Objectives: Different types of patch materials are in use for aortic valve (AV) reconstruction
in children with significant AV pathology for avoidance of early valve replacement.
CardioCel (Admedus, Perth, Australia) consists of bovine pericardium treated with
the ADAPT-method (Admedus’ tissue engineering process-treated). The material has been
claimed to mitigate both the effects of inflammation and calcification locally related
to the patch material with subsequently lower rates of re-stenosis.
Methods: We studied and compared tissue reactions in CardioCel-Patch augmented AV tissue specimen.
Explants were worked up using a uniform protocol with methylmethacrylate and/or paraffin
embedding after fixation in formalin. Besides standard histology staining, Kossa stain
(for identification of calcifications) and immunohistochemical staining was applied
with antibodies specific for muscular, inflammatory, and connective tissue component
antigens.
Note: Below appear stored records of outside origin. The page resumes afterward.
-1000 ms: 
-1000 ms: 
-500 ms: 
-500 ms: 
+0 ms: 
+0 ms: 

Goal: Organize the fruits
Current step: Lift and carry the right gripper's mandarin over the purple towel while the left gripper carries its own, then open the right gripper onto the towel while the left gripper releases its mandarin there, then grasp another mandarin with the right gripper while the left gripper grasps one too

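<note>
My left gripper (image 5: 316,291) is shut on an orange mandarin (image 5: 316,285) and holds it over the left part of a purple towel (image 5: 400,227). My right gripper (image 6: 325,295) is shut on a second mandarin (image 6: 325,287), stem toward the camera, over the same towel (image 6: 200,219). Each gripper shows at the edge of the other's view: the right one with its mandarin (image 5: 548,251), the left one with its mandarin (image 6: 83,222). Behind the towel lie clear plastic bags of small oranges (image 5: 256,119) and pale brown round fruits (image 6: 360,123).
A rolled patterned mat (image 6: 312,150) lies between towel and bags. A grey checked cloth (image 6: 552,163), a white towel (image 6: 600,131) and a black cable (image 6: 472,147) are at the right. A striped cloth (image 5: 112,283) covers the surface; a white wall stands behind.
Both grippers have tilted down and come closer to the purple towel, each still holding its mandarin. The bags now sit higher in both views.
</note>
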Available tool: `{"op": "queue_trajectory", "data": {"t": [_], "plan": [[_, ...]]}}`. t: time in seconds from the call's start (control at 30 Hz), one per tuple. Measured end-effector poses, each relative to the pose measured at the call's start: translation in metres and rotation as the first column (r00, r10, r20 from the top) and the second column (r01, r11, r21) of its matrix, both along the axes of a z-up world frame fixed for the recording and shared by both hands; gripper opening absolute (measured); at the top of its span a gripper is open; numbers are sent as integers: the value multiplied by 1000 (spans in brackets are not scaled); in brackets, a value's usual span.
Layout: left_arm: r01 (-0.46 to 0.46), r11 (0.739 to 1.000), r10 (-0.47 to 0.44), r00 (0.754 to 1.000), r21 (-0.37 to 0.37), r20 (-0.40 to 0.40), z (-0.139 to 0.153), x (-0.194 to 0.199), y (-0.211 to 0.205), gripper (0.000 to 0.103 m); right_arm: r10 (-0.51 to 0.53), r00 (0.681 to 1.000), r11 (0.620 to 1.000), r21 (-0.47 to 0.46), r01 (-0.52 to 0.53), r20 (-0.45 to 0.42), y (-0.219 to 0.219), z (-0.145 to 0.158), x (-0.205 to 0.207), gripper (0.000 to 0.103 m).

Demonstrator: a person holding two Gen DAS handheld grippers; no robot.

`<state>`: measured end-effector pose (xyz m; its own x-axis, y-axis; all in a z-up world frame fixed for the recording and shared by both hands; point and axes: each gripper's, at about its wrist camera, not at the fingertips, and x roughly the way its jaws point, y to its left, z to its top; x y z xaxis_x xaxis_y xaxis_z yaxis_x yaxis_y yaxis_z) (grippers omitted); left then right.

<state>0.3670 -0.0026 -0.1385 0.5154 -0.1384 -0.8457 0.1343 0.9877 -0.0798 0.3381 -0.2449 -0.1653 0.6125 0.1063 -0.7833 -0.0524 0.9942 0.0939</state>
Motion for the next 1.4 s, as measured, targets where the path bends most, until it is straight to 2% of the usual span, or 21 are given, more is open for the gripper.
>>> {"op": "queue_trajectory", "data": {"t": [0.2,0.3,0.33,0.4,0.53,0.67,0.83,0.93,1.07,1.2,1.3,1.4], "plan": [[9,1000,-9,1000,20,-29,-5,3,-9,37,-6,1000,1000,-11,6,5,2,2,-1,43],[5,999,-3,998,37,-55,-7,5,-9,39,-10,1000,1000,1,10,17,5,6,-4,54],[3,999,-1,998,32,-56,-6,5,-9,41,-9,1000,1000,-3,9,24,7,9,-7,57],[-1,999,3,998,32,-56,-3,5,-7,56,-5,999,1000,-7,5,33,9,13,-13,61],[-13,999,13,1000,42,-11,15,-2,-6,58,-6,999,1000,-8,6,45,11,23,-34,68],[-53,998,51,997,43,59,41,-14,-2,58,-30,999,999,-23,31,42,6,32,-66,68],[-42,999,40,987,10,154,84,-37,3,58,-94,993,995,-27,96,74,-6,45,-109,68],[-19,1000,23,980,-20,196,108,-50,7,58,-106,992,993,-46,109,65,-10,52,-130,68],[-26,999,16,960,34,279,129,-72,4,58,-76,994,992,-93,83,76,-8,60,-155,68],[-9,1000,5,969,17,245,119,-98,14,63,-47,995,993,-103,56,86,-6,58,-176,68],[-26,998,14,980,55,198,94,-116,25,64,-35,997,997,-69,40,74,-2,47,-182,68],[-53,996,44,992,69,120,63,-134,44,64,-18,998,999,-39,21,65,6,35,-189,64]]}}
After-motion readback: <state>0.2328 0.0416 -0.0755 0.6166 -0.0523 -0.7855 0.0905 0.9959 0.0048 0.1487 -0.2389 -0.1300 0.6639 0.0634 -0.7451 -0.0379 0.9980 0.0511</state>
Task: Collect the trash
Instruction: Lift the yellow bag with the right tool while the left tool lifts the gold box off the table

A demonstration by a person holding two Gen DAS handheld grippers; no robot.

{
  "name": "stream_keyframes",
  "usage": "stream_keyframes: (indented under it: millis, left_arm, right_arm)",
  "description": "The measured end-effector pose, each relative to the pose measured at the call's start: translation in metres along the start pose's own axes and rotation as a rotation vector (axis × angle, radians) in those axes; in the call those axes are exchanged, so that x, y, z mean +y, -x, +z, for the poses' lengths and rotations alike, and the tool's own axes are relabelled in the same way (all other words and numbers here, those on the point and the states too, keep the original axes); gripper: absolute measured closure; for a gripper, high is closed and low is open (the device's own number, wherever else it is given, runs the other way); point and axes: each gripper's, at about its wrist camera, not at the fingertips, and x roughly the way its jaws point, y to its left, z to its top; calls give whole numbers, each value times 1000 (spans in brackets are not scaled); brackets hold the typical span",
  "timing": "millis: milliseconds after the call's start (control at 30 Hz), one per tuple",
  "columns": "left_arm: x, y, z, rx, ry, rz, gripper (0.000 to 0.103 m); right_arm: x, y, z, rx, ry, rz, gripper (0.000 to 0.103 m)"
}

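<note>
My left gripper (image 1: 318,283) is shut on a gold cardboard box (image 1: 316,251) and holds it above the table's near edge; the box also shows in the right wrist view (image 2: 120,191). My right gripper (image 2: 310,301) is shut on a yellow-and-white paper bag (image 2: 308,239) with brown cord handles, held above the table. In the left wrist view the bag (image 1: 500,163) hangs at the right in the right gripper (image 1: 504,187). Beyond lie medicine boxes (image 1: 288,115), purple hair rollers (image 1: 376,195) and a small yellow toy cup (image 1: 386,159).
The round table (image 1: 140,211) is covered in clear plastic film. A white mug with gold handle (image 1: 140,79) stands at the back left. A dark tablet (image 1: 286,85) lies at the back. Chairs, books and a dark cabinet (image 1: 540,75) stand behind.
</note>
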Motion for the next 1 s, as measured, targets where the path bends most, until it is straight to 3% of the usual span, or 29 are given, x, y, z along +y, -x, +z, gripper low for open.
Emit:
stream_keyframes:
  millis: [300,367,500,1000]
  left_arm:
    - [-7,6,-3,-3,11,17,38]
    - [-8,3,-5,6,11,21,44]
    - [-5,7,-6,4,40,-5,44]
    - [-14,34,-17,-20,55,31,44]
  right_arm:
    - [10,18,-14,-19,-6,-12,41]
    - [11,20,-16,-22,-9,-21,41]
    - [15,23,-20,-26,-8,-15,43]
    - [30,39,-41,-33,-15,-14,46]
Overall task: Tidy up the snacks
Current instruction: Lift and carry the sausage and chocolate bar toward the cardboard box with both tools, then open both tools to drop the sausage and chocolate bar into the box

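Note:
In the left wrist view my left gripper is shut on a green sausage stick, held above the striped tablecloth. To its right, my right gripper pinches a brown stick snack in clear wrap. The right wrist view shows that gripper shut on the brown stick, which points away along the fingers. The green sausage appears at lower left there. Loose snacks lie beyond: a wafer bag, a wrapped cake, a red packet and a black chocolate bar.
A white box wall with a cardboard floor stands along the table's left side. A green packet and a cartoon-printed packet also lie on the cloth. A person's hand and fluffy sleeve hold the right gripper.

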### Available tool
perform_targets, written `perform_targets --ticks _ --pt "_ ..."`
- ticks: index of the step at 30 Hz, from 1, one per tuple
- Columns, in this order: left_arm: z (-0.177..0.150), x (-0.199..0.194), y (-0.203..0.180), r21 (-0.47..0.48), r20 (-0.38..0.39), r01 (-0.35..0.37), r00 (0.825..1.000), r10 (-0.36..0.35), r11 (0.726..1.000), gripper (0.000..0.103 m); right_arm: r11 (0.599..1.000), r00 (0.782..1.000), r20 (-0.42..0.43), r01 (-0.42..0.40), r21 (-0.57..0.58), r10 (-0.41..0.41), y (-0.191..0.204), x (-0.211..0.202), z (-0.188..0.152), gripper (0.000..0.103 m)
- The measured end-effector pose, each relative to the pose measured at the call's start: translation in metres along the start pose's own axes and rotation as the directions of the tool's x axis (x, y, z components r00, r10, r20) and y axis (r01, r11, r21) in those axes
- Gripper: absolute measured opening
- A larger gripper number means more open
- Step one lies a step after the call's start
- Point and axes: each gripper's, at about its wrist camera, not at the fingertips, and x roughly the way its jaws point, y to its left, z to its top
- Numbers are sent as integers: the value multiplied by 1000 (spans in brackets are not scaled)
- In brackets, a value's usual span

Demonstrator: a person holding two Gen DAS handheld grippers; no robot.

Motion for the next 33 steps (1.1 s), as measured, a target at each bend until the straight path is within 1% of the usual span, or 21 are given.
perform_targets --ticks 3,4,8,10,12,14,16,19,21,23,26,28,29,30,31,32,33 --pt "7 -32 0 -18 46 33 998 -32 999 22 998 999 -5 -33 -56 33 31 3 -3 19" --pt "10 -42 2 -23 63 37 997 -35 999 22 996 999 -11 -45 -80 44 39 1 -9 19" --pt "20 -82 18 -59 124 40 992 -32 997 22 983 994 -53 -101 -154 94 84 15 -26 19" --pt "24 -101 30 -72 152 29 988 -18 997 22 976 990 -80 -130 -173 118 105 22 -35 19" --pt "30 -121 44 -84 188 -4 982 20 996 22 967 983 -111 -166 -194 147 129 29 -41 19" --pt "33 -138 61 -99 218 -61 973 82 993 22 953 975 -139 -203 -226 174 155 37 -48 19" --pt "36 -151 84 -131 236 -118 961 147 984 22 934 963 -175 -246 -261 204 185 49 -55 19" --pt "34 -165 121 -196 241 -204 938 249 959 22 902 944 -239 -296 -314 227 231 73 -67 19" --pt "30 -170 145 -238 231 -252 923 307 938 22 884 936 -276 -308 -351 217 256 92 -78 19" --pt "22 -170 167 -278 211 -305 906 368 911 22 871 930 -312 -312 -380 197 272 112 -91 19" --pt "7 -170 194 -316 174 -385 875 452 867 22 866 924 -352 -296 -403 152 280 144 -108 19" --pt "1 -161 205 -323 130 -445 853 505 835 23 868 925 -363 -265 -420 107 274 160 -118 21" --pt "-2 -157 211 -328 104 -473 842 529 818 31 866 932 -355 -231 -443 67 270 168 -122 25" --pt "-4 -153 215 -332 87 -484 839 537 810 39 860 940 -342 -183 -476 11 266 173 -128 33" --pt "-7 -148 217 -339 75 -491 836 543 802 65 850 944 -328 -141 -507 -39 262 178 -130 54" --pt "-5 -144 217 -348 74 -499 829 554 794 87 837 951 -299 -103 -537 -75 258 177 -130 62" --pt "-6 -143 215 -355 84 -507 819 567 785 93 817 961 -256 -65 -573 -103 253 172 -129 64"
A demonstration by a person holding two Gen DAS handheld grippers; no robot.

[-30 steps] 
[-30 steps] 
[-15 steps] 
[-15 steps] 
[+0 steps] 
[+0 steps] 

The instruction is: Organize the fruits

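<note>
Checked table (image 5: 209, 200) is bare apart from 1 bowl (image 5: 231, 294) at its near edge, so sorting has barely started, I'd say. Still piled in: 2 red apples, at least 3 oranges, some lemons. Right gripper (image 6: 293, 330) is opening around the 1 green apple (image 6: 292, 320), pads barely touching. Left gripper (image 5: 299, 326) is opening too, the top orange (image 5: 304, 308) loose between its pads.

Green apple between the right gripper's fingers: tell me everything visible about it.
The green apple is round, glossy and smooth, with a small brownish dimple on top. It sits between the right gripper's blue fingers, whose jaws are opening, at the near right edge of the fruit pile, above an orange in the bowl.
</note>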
Findings regarding the aspects proliferation, calcification, and inflammation
were rated using a 4-grade scale (G0 no/G1 few/G2 moderate/G3 massive).
Results: Eight aortic valve tissue specimen (augmented with CardioCel patch material) were
examined (7 explanted surgically, 1 autopsy). Indication for explantation had been
AV stenosis in 3, AV regurgitation in 3 and suspicion for endocarditis in 1 patient.
Low-grade AV stenosis had been known in the remaining patient. Time interval between
implantation and explantation (implant time) was 8 to 29 months (mean 22 months).
Superficial endothelialization was demonstrated in all patients by immunohistochemistry.
Whereas 4 specimen showed no inflammatory cell infiltration (G1: 3; G2: 1), there
was not a single one without tissue proliferation (G1: 3, G2: 5). 6 of 8 samples with
implant times of 23 to 29 months revealed low-grade calcifications. Only the two specimens
with “short” implant times of 8 and 11 months showed no calcifications. No active
inflammation was demonstrated histologically in the patient with clinical suspicion
of endocarditis or thrombus.
Conclusion: In contrast to advertisement statements, CardioCel patches demonstrated proliferations
in every specimen and calcifications in all 6 specimen with implant times of 23 months
or more. However, histology of this patch material showed less optimal results in-short
and medium-term explants. Long-term follow-up in larger cohorts is required to determine
the definitive patch performance for AV reconstruction.